This position is with TikTok's Reliability & Quality Assurance Team. The team is responsible for ensuring that the services provided by TikTok are highly reliable with low-latency. Reliability assurance is complex and systematic, for any massive application system. We focus on optimizing the application architecture from end to end, driven by data analysis and aim at automatic and intelligent failure recovery.
In this role you are:
- Responsible for the optimization of TikTok's core function architecture, designing a highly available, high performance, and highly maintainable system to ensure the stability of core functions;
- Design and achieve the guarantee system of end-to-end full-link stability for the core functions
This role will allow you to:
- Optimize the quality and process of the entire R&D process, conduct in-depth research on code quality improvement, automatic testing, and automatic deployment.

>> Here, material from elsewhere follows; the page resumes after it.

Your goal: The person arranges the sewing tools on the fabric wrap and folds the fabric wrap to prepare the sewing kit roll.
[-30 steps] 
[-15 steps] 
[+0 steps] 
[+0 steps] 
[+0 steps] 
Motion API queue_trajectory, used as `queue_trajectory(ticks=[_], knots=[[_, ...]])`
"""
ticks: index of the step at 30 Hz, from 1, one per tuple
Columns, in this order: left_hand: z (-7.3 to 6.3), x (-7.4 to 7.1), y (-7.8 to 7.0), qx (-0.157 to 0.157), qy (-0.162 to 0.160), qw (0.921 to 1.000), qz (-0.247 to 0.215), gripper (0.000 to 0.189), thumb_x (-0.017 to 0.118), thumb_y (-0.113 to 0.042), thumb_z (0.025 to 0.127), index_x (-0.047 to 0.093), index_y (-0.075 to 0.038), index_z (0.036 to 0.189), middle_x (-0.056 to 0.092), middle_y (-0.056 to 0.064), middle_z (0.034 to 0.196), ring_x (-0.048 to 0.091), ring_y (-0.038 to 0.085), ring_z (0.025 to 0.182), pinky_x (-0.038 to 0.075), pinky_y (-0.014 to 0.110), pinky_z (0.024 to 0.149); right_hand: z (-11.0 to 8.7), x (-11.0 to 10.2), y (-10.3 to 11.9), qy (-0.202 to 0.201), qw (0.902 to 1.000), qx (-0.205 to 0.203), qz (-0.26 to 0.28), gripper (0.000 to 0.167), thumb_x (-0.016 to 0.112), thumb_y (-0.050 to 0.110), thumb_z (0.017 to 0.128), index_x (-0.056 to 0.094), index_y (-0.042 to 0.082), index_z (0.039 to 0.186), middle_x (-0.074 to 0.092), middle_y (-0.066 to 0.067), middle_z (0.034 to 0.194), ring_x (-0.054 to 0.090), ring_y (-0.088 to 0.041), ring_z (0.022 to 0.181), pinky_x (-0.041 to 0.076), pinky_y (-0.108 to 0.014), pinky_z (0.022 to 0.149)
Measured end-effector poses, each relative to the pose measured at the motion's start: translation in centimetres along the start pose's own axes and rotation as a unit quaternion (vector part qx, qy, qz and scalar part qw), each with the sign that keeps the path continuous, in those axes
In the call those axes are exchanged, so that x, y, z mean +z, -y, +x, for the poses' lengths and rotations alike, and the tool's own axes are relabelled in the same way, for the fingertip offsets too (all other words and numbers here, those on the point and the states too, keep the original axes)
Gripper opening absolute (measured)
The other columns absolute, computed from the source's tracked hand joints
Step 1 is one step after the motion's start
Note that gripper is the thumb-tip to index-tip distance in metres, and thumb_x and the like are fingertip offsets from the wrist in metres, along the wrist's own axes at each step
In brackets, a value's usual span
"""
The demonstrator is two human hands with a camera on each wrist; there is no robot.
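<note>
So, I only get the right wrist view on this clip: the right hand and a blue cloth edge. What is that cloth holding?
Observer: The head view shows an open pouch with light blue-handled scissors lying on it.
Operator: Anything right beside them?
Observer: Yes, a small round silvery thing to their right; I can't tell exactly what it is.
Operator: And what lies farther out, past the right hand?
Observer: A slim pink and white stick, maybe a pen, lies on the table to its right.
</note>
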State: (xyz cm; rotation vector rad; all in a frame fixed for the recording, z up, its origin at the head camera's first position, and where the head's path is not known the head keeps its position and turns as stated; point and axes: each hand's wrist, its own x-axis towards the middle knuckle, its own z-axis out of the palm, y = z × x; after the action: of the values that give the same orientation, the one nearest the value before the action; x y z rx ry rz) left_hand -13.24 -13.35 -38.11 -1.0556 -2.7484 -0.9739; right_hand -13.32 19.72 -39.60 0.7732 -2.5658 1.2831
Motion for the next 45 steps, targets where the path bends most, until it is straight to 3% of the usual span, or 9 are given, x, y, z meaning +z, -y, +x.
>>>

- Optimize the architecture of TikTok, improve the architecture for better reliability, better scalability and lower latency, design automatic disaster recovery solutions.
- Build a massive service governance system with the ability to visualize the entire system architecture, and locate and resolve faults automatically. Help develop an automated chaos system
- Build a stability measurement system, systematically measure the system's ability to prevent, detect, and resolve failures, and provide a one-click solution to solve stability problems
- Become an SRE expert, gain insight into the hidden dangers of the system, establish operation and maintenance standards, improve the automaticity of operation and maintenance with the R&D team, and improve the stability guarantee system
- Bachelor's degree in Computer Science or a related technical background involving software/system engineering, or equivalent working experience.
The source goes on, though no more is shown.